## TASK OBJECTIVE:
Reproduce the lines of the listing exactly, beginning at the top, until the line with "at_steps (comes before" has been reproduced too.

## THE DATA:
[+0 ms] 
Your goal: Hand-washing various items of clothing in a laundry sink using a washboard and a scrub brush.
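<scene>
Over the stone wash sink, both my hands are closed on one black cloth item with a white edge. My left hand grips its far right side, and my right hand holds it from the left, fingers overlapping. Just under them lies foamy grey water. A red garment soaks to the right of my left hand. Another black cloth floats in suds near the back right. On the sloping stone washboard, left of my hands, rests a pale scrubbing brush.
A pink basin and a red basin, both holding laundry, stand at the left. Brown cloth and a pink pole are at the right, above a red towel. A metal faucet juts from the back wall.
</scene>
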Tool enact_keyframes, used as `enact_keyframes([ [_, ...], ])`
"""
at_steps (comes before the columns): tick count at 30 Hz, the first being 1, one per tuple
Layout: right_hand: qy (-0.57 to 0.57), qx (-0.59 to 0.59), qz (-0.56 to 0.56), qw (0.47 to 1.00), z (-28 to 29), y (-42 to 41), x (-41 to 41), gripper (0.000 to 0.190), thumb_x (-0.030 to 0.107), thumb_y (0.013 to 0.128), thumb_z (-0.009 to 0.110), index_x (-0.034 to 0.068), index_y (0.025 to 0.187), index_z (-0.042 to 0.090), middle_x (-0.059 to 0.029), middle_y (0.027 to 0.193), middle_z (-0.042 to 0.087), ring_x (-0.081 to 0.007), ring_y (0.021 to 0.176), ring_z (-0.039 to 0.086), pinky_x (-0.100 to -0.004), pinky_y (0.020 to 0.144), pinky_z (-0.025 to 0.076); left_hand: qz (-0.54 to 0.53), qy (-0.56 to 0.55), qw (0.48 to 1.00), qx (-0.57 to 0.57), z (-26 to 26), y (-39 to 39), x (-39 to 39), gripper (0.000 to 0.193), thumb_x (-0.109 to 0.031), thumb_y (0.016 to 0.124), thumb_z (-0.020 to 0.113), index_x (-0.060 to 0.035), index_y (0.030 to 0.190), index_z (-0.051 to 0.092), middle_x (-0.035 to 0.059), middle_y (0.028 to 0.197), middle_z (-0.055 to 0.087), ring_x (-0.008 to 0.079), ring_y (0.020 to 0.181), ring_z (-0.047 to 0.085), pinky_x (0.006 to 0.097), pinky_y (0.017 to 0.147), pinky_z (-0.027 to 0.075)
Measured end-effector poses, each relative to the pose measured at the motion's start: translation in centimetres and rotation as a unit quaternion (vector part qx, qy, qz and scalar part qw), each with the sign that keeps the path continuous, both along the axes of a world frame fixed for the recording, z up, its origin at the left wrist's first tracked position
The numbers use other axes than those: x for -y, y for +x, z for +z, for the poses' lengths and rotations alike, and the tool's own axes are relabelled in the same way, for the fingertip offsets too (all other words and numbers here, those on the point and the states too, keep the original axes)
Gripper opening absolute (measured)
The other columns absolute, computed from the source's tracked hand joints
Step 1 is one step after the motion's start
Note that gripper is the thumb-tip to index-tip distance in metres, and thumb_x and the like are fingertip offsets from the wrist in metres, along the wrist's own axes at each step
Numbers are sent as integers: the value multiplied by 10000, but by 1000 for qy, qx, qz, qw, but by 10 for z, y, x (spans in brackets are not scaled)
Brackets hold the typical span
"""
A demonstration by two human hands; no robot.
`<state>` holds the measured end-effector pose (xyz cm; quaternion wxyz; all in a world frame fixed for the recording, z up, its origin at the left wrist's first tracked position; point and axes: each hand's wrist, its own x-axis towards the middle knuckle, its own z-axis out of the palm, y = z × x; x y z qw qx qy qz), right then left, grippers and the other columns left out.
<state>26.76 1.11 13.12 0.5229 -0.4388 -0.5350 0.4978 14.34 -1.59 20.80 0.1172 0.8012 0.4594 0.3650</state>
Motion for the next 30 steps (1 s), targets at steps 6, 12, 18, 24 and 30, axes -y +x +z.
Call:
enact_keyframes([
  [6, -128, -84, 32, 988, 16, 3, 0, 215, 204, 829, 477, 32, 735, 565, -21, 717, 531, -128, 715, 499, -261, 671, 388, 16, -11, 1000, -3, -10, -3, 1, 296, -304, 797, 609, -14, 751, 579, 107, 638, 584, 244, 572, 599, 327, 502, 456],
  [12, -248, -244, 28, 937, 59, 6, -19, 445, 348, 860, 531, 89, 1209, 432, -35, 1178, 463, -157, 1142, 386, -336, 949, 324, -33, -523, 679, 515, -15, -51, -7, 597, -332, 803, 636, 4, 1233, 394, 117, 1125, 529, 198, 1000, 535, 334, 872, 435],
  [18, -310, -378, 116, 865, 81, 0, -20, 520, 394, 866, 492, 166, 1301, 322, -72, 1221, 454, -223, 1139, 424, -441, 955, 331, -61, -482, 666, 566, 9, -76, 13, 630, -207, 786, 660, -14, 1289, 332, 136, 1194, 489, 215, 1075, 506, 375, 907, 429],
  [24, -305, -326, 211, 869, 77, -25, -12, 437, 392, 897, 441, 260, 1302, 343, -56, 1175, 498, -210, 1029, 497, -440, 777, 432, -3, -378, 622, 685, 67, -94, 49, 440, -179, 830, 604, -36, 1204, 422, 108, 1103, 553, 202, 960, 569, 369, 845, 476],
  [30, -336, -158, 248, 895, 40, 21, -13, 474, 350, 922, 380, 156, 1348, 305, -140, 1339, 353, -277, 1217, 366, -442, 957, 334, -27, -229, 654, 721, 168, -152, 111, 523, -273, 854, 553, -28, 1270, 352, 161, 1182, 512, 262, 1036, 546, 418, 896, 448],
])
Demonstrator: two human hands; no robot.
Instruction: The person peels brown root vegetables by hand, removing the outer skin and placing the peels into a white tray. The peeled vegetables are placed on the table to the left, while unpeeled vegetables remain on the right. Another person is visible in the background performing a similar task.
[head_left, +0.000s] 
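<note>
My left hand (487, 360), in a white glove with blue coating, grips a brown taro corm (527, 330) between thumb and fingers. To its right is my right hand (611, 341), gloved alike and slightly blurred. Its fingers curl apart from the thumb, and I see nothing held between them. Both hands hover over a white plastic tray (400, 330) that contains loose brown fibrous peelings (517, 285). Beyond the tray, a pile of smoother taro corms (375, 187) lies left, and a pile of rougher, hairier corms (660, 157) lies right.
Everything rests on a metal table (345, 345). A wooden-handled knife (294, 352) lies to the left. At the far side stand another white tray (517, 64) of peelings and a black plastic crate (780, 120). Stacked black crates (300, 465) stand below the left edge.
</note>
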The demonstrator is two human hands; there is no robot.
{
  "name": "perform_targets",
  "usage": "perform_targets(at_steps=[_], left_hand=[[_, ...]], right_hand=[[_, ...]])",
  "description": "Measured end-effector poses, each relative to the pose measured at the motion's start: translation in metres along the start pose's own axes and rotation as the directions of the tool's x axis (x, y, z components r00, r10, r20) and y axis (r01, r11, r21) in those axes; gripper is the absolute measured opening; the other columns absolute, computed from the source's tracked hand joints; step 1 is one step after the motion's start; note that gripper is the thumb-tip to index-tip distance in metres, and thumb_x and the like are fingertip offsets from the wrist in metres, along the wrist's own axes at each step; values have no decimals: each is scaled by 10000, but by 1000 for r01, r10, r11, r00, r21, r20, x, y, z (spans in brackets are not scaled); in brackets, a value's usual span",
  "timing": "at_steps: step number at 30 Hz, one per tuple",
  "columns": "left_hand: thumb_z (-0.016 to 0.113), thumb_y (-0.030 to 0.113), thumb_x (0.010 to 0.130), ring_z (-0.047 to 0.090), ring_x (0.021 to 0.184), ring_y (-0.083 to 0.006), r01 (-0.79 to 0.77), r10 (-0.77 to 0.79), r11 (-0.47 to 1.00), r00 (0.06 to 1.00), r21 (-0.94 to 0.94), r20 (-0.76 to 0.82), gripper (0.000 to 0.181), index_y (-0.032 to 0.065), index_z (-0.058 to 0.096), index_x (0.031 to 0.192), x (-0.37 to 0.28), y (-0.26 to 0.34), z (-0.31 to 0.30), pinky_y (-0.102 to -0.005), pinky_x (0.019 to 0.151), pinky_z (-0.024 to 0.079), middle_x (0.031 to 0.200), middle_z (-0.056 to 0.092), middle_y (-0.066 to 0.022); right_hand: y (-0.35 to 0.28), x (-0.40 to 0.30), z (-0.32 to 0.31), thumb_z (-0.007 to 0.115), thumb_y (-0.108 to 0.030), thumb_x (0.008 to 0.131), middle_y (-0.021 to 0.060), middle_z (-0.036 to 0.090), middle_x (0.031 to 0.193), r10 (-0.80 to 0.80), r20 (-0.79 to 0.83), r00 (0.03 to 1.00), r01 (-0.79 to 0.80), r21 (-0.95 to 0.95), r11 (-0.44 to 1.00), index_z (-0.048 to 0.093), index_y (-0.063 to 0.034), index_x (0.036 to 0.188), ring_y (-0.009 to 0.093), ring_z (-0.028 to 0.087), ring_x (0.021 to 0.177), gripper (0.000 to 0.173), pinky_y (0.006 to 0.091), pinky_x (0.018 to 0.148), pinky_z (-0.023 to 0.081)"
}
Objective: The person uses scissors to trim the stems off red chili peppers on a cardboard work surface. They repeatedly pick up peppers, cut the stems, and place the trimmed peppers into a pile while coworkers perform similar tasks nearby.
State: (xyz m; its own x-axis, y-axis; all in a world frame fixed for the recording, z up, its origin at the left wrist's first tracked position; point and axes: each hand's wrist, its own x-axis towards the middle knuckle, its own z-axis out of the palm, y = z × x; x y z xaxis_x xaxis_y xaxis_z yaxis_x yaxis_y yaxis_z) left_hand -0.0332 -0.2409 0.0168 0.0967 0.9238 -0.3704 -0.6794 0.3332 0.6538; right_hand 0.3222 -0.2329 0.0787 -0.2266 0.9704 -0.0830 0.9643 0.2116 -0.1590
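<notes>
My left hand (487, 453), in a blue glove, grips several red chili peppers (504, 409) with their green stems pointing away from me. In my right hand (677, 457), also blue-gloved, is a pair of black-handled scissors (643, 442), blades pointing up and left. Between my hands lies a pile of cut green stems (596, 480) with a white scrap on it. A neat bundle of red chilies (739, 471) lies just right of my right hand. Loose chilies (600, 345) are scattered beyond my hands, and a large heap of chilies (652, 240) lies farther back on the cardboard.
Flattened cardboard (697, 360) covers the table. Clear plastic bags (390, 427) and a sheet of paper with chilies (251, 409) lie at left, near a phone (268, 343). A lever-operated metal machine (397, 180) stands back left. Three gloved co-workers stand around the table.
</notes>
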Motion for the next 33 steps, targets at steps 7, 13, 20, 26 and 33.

## TASK RESULT:
[+0 ms] 
Your goal: Hand-washing various items of clothing in a laundry sink using a washboard and a scrub brush.
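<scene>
Over the stone wash sink, both my hands are closed on one black cloth item with a white edge. My left hand grips its far right side, and my right hand holds it from the left, fingers overlapping. Just under them lies foamy grey water. A red garment soaks to the right of my left hand. Another black cloth floats in suds near the back right. On the sloping stone washboard, left of my hands, rests a pale scrubbing brush.
A pink basin and a red basin, both holding laundry, stand at the left. Brown cloth and a pink pole are at the right, above a red towel. A metal faucet juts from the back wall.
</scene>
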Tool enact_keyframes, used as `enact_keyframes([ [_, ...], ])`
"""
at_steps (comes before the columns): tick count at 30 Hz, the first being 1, one per tuple

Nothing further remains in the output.